Some times, the division of roles of the “Observer” who extracts the information and the “expert” who interprets the document may not be so clear. It may be the same person who uses a forensic tool to extract fragments of a file containing log records and uses his computer expertise to interpret that the log record extracts mean certain things.

The Forensic lab analyst  has such dual role and hence his report has this dual characteristic of being a report both as an observer of a “matter of fact” and as an expert “Who interprets the fact”.

Another illustration that explains this situation is as follows.

Let us say there is a photographer who takes photographs. If it is a digital photograph, he can give a “matter of fact section 65B certification” stating this is a faithful reproduction of a photograph which I took using such and such camera on such and such date and time at such and such place. This  is the typical certificate  where the certifier does not express any opinion on who is there in the photograph, what is happening, Is it a marriage? or Is it a quarrel? etc.

Let us now say that the photograph is a video in which two persons are speaking in French. Let’s say the photographer fortunately knows French language and can interpret what the two are talking. He therefore produces a report in which the video is enclosed and states that the two persons were planning a terrorist attack. His certificate is now more than a Matter of fact certificate and includes his own expert view based on his language expertise.

The report that normally a Forensic lab person gives has this dual element of expertise, where in the first place, there is a simple expertise of using some tool and making some electronic documents appear on the screen which is then printed with a CTRL+P command and in the second place, involving  a “Forensic Expertise” where he adds his “Opinion” into the report.

A Good lab report has to be structured in such a manner that these two aspects are clearly brought out in the report itself so that the Court can use the “Matter of Fact” report and discard the expert report if it deems fit. Alternatively Court may accept the matter of fact part of the report but approach another expert for interpretation to substitute the expert opinion part of the report.  This means that the report may be taken as evidence in part and rejected in part. It may also be possible that the defense may accept the report of the “matter of fact part” but challenge only the “Expert opinion” part.

It is a moot point at this point of time if the reports provided by CFSL or other organizations which normally provide such forensic certificates have a system of structuring their reports as described above. It is possible that they simply enclose the evidentiary objects examined and directly go to give its point by point reply to the investigating officers, queries on the evidence.

Once we understand this nature of the Lab report, we can address the issue of whether Section 65B certificate is required for the lab report or not.

If the Analyst has reproduced any extracts of electronic documents as part of his report and relied on such extracts, then Section 65B certificate is required.

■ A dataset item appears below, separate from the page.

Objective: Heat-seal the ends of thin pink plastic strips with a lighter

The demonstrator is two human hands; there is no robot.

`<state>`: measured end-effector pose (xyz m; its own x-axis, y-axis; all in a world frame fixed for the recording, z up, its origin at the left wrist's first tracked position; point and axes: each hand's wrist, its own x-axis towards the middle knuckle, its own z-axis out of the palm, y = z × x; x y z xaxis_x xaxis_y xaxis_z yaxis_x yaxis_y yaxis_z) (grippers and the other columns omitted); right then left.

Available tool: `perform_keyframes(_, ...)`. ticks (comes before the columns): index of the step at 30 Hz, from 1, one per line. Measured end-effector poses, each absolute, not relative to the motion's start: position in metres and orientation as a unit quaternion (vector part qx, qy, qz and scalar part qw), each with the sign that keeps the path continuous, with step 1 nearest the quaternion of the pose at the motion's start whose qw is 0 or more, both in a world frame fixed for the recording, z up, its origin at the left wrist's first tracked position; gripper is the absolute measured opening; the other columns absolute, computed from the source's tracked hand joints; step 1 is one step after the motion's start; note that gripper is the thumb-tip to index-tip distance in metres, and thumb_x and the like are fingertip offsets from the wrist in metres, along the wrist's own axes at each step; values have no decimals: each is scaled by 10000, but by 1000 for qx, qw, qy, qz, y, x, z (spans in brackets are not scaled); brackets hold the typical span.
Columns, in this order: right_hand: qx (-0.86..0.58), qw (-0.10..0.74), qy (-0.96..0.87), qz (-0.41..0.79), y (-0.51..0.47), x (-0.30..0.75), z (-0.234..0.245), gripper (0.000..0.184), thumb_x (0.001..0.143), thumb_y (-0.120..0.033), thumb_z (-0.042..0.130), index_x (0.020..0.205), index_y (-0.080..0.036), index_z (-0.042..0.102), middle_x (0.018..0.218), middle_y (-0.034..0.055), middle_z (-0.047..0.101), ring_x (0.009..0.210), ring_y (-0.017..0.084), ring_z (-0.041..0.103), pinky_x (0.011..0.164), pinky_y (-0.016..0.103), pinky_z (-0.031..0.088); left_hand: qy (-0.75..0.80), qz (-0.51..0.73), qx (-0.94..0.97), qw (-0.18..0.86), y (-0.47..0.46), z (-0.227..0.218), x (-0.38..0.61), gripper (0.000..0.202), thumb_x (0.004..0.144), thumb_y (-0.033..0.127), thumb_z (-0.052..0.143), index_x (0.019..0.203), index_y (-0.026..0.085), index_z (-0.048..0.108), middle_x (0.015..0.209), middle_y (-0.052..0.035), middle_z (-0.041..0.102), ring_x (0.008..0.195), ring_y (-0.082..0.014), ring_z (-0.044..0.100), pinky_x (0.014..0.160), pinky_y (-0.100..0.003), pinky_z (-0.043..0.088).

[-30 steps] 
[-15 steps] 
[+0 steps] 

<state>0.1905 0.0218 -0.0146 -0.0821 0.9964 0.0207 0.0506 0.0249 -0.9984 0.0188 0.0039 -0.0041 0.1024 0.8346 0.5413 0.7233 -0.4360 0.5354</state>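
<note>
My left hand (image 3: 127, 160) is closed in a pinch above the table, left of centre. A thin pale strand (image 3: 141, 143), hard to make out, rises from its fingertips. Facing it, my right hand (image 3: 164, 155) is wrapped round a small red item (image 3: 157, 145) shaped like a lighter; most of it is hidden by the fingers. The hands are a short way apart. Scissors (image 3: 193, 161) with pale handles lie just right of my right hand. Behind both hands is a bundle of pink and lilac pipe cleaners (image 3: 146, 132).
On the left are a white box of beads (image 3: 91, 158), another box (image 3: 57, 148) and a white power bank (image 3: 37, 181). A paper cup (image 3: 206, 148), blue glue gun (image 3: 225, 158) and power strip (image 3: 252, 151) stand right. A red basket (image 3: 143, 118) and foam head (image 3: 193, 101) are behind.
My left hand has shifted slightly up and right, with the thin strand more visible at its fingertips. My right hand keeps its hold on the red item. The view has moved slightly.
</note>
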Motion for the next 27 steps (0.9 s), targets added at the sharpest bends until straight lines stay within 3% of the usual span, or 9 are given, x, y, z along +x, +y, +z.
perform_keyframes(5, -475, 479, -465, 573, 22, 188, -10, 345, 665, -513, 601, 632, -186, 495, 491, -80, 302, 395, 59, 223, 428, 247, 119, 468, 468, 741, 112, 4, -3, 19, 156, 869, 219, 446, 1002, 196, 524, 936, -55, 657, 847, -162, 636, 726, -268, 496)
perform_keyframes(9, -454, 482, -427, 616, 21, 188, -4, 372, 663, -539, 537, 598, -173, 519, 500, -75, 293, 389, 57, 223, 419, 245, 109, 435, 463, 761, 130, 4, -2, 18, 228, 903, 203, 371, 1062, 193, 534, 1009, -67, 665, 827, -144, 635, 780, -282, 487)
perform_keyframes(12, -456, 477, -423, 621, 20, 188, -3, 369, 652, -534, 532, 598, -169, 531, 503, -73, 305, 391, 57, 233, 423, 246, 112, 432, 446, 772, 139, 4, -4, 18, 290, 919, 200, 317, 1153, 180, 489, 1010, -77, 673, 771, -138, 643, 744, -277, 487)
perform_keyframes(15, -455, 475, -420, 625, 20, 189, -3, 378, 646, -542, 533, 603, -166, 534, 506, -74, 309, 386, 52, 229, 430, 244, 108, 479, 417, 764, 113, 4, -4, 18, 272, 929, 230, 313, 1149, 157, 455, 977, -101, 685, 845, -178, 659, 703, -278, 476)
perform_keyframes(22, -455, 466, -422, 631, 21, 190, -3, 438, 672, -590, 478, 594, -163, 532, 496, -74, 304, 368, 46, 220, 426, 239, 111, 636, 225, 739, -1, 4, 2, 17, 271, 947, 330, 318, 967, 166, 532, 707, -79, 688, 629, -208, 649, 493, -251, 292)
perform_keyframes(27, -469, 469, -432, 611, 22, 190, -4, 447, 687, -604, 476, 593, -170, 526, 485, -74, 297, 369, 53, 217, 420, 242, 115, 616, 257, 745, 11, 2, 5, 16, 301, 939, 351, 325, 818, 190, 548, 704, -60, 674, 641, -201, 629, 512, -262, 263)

If the Analyst does not use any electronic document as part of his report and only gives out his views in isolation, then he need not provide Section 65B certificate.

In such a case he can be cross examined as a witness and further information can be sought.

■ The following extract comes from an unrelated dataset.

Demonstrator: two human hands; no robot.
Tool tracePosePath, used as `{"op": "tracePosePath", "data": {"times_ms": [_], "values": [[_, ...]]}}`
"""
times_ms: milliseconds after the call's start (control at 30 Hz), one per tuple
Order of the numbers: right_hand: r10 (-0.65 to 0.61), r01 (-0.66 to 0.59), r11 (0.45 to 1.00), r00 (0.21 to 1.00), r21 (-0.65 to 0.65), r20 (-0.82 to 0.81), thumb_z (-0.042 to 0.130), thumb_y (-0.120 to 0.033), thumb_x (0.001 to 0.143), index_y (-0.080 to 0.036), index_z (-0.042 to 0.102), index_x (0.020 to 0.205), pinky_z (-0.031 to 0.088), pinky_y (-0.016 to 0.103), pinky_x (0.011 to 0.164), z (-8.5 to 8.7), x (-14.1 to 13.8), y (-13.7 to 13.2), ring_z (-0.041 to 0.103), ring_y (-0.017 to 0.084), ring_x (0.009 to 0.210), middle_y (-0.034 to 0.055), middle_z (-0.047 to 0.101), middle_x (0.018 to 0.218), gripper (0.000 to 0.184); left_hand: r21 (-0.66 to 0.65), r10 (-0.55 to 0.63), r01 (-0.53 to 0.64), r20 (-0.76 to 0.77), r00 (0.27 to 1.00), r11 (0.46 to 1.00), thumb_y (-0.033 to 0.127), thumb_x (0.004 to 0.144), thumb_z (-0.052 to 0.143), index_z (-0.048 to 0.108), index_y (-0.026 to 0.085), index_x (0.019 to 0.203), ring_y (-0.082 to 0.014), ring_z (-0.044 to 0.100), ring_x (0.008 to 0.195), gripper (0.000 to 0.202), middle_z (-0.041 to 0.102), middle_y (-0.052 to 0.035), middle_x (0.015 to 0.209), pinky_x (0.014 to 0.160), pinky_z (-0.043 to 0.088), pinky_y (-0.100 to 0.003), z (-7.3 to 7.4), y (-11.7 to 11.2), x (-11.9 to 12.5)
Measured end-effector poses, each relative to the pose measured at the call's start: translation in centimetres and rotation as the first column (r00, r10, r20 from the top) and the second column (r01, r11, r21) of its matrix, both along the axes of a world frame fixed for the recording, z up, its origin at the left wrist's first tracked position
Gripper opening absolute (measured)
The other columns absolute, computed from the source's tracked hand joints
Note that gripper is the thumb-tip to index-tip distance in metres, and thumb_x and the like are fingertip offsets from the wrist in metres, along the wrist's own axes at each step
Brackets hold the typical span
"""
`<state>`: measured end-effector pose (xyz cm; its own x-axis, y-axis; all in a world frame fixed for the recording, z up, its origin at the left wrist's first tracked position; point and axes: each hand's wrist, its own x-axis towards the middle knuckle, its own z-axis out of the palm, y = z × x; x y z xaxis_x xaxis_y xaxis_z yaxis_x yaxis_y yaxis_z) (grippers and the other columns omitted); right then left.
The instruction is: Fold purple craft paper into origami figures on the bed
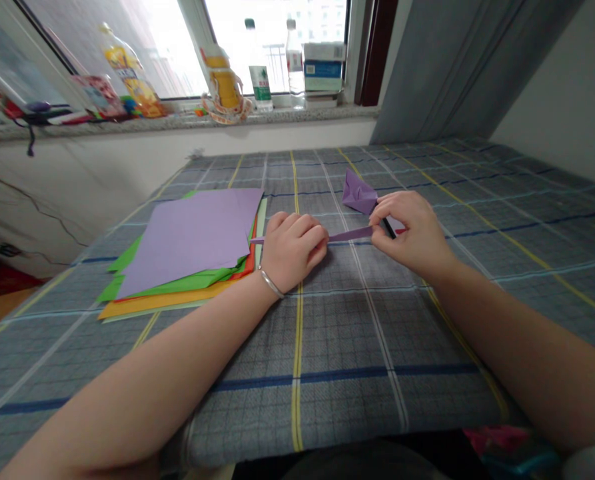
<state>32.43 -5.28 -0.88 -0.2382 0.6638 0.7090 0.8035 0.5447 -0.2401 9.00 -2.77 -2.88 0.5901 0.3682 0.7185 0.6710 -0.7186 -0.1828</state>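
A narrow purple paper strip (pixel 350 235) lies across the cloth between my hands. My left hand (pixel 296 248), a silver bangle at its wrist, rests over the strip with fingers curled together and pressing down; the strip's thin end shows past it on the left. At the strip's right end, my right hand (pixel 411 230) pinches it between thumb and fingertips. A folded purple paper piece (pixel 358 193) stands just beyond my right hand. Partly hidden behind those fingers is a thin black object (pixel 389 228) with something pink and red beside it; its kind is unclear.
A stack of coloured paper, purple sheet (pixel 192 233) on top, lies left of my left hand. The table wears a grey checked cloth (pixel 347 333). Along the windowsill stand an orange drink bottle (pixel 130 70), a yellow flask (pixel 223 80), two clear bottles and stacked boxes (pixel 323 70).
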Motion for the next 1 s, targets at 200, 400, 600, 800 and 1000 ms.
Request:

In the case of a self evident/self sufficient “Matter of Fact Certificate”, the parties/Court may decide not to put the analyst as a witness and examine him, since there is no dispute on the matter of fact part of the report.

In most of the practical cases, a forensic lab will have electronic documents discovered by them based on which they provide their opinion. Hence their reports will have elements of both a “Matter of Fact Certification” and a “Forensic Expert Opinion”.  Hence Section 65B certification as well as presentation as a witness may be required.

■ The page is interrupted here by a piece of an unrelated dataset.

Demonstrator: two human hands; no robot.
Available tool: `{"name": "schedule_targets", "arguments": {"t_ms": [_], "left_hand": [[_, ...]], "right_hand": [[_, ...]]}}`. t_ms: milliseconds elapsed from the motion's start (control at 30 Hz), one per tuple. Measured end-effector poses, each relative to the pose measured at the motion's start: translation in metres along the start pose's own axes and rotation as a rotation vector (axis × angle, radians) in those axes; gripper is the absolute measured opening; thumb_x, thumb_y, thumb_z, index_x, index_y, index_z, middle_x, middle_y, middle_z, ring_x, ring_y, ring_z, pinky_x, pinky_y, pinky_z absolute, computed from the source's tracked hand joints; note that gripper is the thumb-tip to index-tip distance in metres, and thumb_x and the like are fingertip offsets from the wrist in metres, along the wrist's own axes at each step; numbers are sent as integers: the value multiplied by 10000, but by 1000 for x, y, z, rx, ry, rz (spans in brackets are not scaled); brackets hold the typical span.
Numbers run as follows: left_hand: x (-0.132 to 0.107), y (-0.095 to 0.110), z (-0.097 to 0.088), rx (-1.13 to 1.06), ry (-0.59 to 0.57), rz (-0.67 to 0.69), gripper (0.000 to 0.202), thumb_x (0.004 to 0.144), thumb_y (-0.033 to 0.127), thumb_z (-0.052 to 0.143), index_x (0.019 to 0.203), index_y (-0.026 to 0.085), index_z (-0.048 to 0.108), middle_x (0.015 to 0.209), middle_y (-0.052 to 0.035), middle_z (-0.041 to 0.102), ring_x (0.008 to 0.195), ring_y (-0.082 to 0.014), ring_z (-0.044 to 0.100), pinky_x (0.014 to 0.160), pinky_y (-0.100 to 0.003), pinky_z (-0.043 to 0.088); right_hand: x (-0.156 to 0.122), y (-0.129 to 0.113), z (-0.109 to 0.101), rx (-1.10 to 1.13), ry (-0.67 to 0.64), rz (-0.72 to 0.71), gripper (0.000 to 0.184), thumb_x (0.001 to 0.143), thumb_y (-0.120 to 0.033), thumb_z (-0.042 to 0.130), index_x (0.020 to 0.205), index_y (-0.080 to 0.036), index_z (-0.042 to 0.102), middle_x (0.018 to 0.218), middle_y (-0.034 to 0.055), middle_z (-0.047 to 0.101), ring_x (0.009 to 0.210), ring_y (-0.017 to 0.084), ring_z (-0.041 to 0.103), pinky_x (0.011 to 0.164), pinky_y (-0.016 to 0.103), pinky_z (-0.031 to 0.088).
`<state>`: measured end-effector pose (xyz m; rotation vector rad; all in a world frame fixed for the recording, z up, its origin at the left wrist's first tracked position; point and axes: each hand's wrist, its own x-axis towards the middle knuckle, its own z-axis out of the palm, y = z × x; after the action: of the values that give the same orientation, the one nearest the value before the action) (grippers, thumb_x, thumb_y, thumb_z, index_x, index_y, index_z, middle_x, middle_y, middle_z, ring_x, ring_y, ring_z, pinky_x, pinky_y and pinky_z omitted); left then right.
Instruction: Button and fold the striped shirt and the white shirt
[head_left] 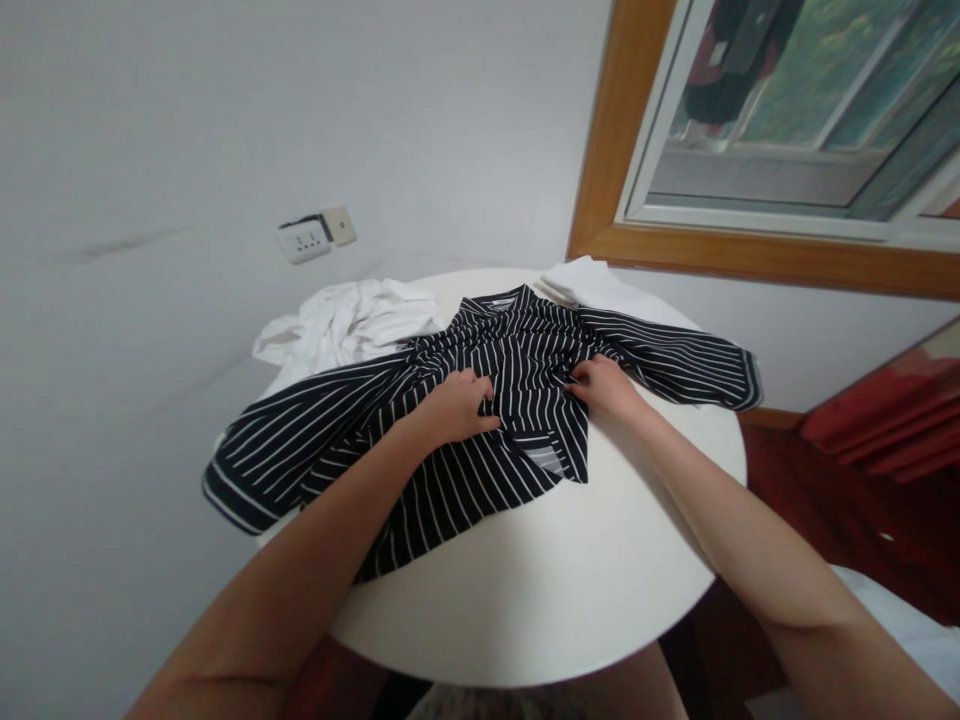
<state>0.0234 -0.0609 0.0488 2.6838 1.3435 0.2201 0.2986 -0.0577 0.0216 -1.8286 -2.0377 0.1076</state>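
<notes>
A black shirt with white stripes (525, 370) lies spread on a round white table (600, 560), collar at the far side and both sleeves stretched outward. My left hand (459, 405) is on the middle of its front, fingers curled and closed on the fabric. At the shirt's right side edge, my right hand (606, 388) pinches the cloth between thumb and fingers. Below my hands, the hem is uneven, and one lower corner is turned so that its paler inner side shows. The left sleeve's cuff hangs over the table's edge.
Crumpled white cloth (352, 325) lies at the table's back left; a folded white cloth (607, 290) is at the back right. The wall behind has a socket (304, 240) and a wood-framed window (600, 200). Red fabric (892, 415) hangs at the right.
</notes>
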Motion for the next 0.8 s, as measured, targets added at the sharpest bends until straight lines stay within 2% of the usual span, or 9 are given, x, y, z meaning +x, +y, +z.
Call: {"name": "schedule_targets", "arguments": {"t_ms": [100,200,333,433,567,700,800], "left_hand": [[0,-7,-5,-37,-77,82,415,803,484,578,1046,154,647,1029,-122,608,981,-259,538,922,-388,398],[-2,-8,-10,-42,-168,145,594,786,608,563,1152,145,627,1201,-160,599,1112,-291,521,992,-399,359],[-5,1,-3,-24,-244,194,879,690,742,586,1285,96,535,1458,-233,405,1350,-362,349,1089,-407,272],[-2,7,12,-43,-226,214,1008,666,780,575,1349,48,456,1517,-287,261,1418,-401,222,1127,-465,210],[9,6,30,-80,-191,270,1012,701,779,543,1415,82,379,1552,-257,170,1448,-380,144,1157,-496,139],[19,4,34,-121,-203,313,1030,714,763,548,1472,114,292,1571,-215,139,1461,-349,117,1173,-482,82],[21,6,32,-136,-203,322,1039,736,761,524,1488,95,255,1570,-211,161,1462,-333,127,1179,-472,76]], "right_hand": [[4,0,6,240,-7,-11,57,752,-245,647,744,-194,625,785,35,580,786,184,540,775,321,418],[6,-4,3,595,12,13,170,789,-348,593,726,-206,524,700,-15,546,667,148,493,673,289,398],[4,-11,-12,894,87,59,320,802,-506,578,741,-221,445,653,-49,441,627,128,416,612,262,370],[3,-14,-23,946,157,56,361,800,-552,577,766,-228,422,680,-49,420,649,127,407,632,252,383],[5,-10,-28,924,233,48,381,798,-584,555,799,-242,387,702,-41,431,673,141,437,651,259,404],[8,0,-36,884,254,60,393,767,-580,566,805,-251,355,665,-48,418,628,147,441,599,262,385],[8,7,-48,845,302,100,385,732,-532,614,777,-249,357,610,-65,372,566,137,400,555,254,344]]}}
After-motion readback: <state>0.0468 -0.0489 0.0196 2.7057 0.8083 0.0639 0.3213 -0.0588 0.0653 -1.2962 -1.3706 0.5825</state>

Where there is a case when there is a web page which has been certified by an independent observer like CEAC as it appears to the public on the web with only simple tools such as a standard computer, running on  a standard operating system and a standard browser application, the Section 65B certificate may be accepted without the need for cross examination of the certifier (unless the defense wants to challenge the witness and probably allege fabrication of evidence).

In such cases, the parties may accept the computer output for admissibility and argue on the content as they require. Eg: One may say that the words used are defamatory and obscene and the other may say it is not. The judge has to take the call.

In the Suhas Katti case, I had produced an extract from a web page which the advocates argued whether it was obscene or not. I had no role in deciding whether it was obscene content. Similarly, I had recorded the IP address visible in the header information of the message and given my limited expert view with the use of a “Whois query tool” to say this IP address appears to belong to BSNL, Mumbai. This was a low level forensic expertise. I was however examined in this case as an “Expert” and cross examined but there was no disagreement on the evidence produced. The only objection raised by the defense was that I was not a Government employee and the Court felt that expert can be a private person.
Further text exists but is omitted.